## EXERCISE INSTRUCTIONS
Give the listing again exactly, skipping any pictures it holds.

## DATA EXTRACT
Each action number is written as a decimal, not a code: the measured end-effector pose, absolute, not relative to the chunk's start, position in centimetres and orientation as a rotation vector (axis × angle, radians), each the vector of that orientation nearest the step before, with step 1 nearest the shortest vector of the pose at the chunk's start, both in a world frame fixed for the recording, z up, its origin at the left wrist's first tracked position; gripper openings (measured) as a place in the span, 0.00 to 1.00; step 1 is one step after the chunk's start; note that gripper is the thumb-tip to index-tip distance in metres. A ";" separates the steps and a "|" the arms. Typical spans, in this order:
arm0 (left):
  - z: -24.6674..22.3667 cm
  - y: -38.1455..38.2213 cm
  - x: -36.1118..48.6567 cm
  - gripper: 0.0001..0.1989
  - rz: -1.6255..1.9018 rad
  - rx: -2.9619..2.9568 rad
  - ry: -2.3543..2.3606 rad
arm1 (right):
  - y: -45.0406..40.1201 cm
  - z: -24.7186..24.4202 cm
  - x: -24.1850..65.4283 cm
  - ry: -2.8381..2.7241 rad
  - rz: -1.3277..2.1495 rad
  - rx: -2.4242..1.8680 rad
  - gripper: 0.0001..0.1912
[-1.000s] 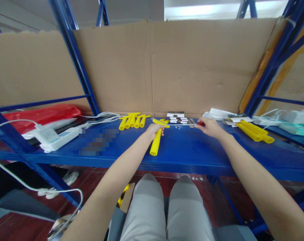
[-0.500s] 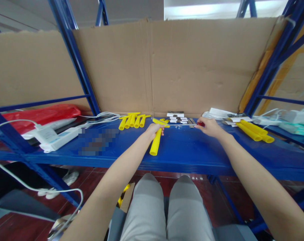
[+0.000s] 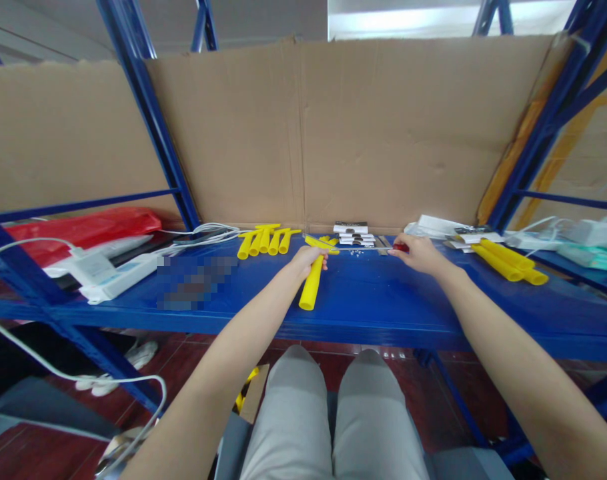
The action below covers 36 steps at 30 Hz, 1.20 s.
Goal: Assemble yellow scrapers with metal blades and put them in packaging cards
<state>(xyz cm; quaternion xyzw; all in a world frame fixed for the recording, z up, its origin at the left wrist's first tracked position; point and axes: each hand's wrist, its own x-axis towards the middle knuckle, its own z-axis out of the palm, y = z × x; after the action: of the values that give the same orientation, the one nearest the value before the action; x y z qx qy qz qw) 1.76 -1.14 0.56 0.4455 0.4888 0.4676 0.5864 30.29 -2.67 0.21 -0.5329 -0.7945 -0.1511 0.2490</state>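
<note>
My left hand (image 3: 311, 259) is closed around the upper end of a yellow tube (image 3: 310, 287), whose open end points toward me. A flat yellow crosspiece (image 3: 313, 243) shows at the hand, at the tube's far end. My right hand (image 3: 417, 253) grips the red handle of a screwdriver (image 3: 399, 248). Its long thin shaft runs left, level, to the yellow piece in my left hand; the tip's exact contact is hidden by my fingers. Small pale screw-like bits (image 3: 357, 253) lie on the blue shelf (image 3: 373, 293) just behind the shaft.
Several T-shaped yellow pieces (image 3: 273, 241) stand in a row at left. Stacked black-and-white packets (image 3: 353, 233) lie at the back. More yellow tubes (image 3: 508, 260) rest at right. A white power strip (image 3: 121, 277) with cables and a red bag (image 3: 93, 230) occupy the left end. Cardboard (image 3: 383, 133) walls the back.
</note>
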 end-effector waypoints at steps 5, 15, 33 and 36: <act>0.7 -1.5 1.9 0.11 1.102 1.040 1.142 | -2.6 0.1 30.4 -2.160 -0.404 -1.460 0.12; 0.8 -1.5 1.8 0.09 1.087 1.067 1.161 | -2.7 0.1 30.4 -2.171 -0.332 -1.456 0.11; 1.3 -1.8 1.7 0.08 1.008 0.983 1.273 | -3.0 0.4 30.1 -2.171 -0.403 -1.369 0.11; 1.3 -1.8 1.7 0.08 1.024 0.981 1.281 | -2.9 0.4 30.4 -2.156 -0.421 -1.381 0.10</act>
<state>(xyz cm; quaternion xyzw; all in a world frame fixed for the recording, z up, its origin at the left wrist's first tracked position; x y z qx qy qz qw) 1.68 -1.82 1.27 0.4194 0.5474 0.4376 0.5770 30.36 -2.94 0.43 -0.5126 -0.8000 -0.1561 0.2700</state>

## REPLY TO THE EXERCISE
Each action number is written as a decimal, not a code: the measured end-effector pose, absolute, not relative to the chunk's start, position in centimetres and orientation as a rotation vector (axis × angle, radians), each the vector of that orientation nearest the step before, with step 1 nearest the shortest vector of the pose at the chunk's start, both in a world frame fixed for the recording, z up, its origin at the left wrist's first tracked position; gripper openings (measured) as a place in the span, 0.00 to 1.00; step 1 is one step after the chunk's start; note that gripper is the thumb-tip to index-tip distance in metres. A ";" separates the steps and a "|" the arms. Typical spans, in this order:
arm0 (left):
  - z: -24.6674..22.3667 cm
  - y: -38.1455..38.2213 cm
  - x: -36.1118..48.6567 cm
  - gripper: 0.0001..0.1989
  - rz: -1.6255..1.9018 rad
  - rx: -2.9619..2.9568 rad
  - ry: -2.3543..2.3606 rad
arm1 (right):
  - y: -45.0406..40.1201 cm
  - z: -24.7186..24.4202 cm
  - x: -24.1850..65.4283 cm
  - ry: -2.8381..2.7241 rad
  - rz: -1.3277..2.1495 rad
  - rx: -2.4242..1.8680 rad
  - gripper: 0.0001..0.1912
[-1.000s] 
[-0.500s] 
[+0.000s] 
The action below covers 36 steps at 30 Hz, 1.20 s.
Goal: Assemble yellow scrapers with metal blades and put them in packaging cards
<state>(xyz cm; quaternion xyzw; all in a world frame fixed for the recording, z up, its origin at the left wrist's first tracked position; point and axes: each hand's wrist, its own x-axis towards the middle knuckle, its own z-axis out of the palm, y = z × x; after the action: of the values that give the same orientation, the one nearest the value before the action; x y z qx qy qz qw) 1.76 -1.14 0.56 0.4455 0.4888 0.4676 0.5864 30.29 -2.67 0.21 -0.5329 -0.7945 -0.1511 0.2490</state>
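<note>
My left hand (image 3: 311, 259) is closed around the upper end of a yellow tube (image 3: 310, 287), whose open end points toward me. A flat yellow crosspiece (image 3: 313, 243) shows at the hand, at the tube's far end. My right hand (image 3: 417, 253) grips the red handle of a screwdriver (image 3: 399, 248). Its long thin shaft runs left, level, to the yellow piece in my left hand; the tip's exact contact is hidden by my fingers. Small pale screw-like bits (image 3: 357, 253) lie on the blue shelf (image 3: 373, 293) just behind the shaft.
Several T-shaped yellow pieces (image 3: 273, 241) stand in a row at left. Stacked black-and-white packets (image 3: 353, 233) lie at the back. More yellow tubes (image 3: 508, 260) rest at right. A white power strip (image 3: 121, 277) with cables and a red bag (image 3: 93, 230) occupy the left end. Cardboard (image 3: 383, 133) walls the back.
</note>
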 end-effector waypoints at steps 5, 15, 33 and 36: <act>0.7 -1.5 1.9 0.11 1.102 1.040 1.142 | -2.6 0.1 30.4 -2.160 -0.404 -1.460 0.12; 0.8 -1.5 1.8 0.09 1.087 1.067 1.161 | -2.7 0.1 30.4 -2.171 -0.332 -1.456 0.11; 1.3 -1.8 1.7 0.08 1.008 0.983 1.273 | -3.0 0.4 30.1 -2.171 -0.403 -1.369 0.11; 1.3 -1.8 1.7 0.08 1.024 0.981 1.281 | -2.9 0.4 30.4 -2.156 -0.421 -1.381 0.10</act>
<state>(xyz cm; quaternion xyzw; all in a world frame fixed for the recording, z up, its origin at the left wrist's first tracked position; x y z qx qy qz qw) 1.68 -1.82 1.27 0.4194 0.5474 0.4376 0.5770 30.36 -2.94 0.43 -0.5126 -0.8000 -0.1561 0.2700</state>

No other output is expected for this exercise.